CDCgov / DynODE

CDC/CFA/Predict/Scenarios ODE Modeling Framework
Apache License 2.0
3 stars 0 forks source link

Allow user to provide likelihood distribution in the JSON config #45

Closed arik-shurygin closed 6 months ago

arik-shurygin commented 8 months ago

Goals Effort to allow the config JSON files to stand more on their own as an explanation of the model. Moving as much of the distribution selection process to the config, away from separate python files.

Solution Allow the user to specify which distribution they would like to use for likelihood calculations between observed and model metrics.

Implementation Addition of some sort of keyword like "INCIDENCE_DIST" within the JSON config that specifies what type of distribution the observed metrics will be compared with. Need for a partial call because this distribution will not actually have parameters until runtime, since that is how likelihood is calculated and used to update the sampler.

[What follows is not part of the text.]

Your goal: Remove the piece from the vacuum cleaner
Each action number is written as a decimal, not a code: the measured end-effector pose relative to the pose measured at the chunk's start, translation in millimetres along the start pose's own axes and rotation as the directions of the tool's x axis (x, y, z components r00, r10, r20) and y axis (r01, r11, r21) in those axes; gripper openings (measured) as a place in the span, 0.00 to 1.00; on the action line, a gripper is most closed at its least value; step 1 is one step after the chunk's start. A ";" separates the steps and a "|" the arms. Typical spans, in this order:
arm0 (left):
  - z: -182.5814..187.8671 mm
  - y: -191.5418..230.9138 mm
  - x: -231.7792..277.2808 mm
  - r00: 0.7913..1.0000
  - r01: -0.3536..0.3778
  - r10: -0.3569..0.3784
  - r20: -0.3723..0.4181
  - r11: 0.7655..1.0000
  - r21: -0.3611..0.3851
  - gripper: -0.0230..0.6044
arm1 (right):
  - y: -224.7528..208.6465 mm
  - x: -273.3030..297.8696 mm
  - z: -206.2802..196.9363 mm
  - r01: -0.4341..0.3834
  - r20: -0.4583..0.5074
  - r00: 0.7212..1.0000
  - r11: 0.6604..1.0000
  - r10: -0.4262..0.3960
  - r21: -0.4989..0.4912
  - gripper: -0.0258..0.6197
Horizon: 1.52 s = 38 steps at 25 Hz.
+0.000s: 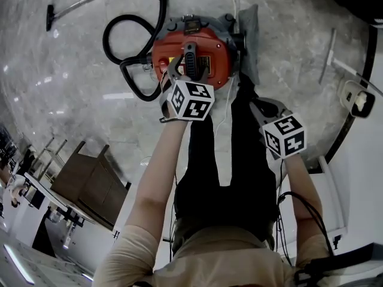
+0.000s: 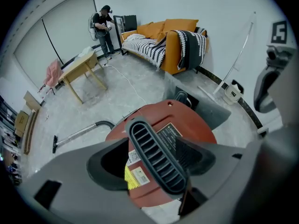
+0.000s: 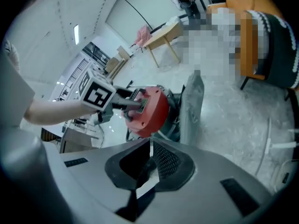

Currently the last lines of MechanisticInferer.likelihood() look like this:

    model_incidence = jnp.diff(model_incidence, axis=0)

    # sample infection hospitalization rate here
    with numpyro.plate("num_age", self.config.NUM_AGE_GROUPS):
        ihr = numpyro.sample("ihr", Dist.Beta(0.5, 10))

    # scale model_incidence by the ihr, then apply NB observation model
    k = numpyro.sample("k", Dist.HalfCauchy(1.0))
    numpyro.sample(
        "incidence",
        Dist.NegativeBinomial2(
            mean=model_incidence * ihr, concentration=k
        ),
        obs=obs_metrics,
    )

we want to replace Dist.NegativeBinomial2() with a call to whatever distribution is provided in the config file. Something like this

numpyro.sample(
        "incidence",
        self.config.INCIDENCE_DIST(
            mean=model_incidence * ihr, concentration=k
        ),
        obs=obs_metrics,
    )
arik-shurygin commented 6 months ago

This might be something too involved to be a config parameter. Many incidence distributions, for example negative binomial, take multiple parameters. Often those parameters are themselves sampled or depend on variables within the mechanistic_inferer.likelihood() function. Thus this is something best left for an explicit override.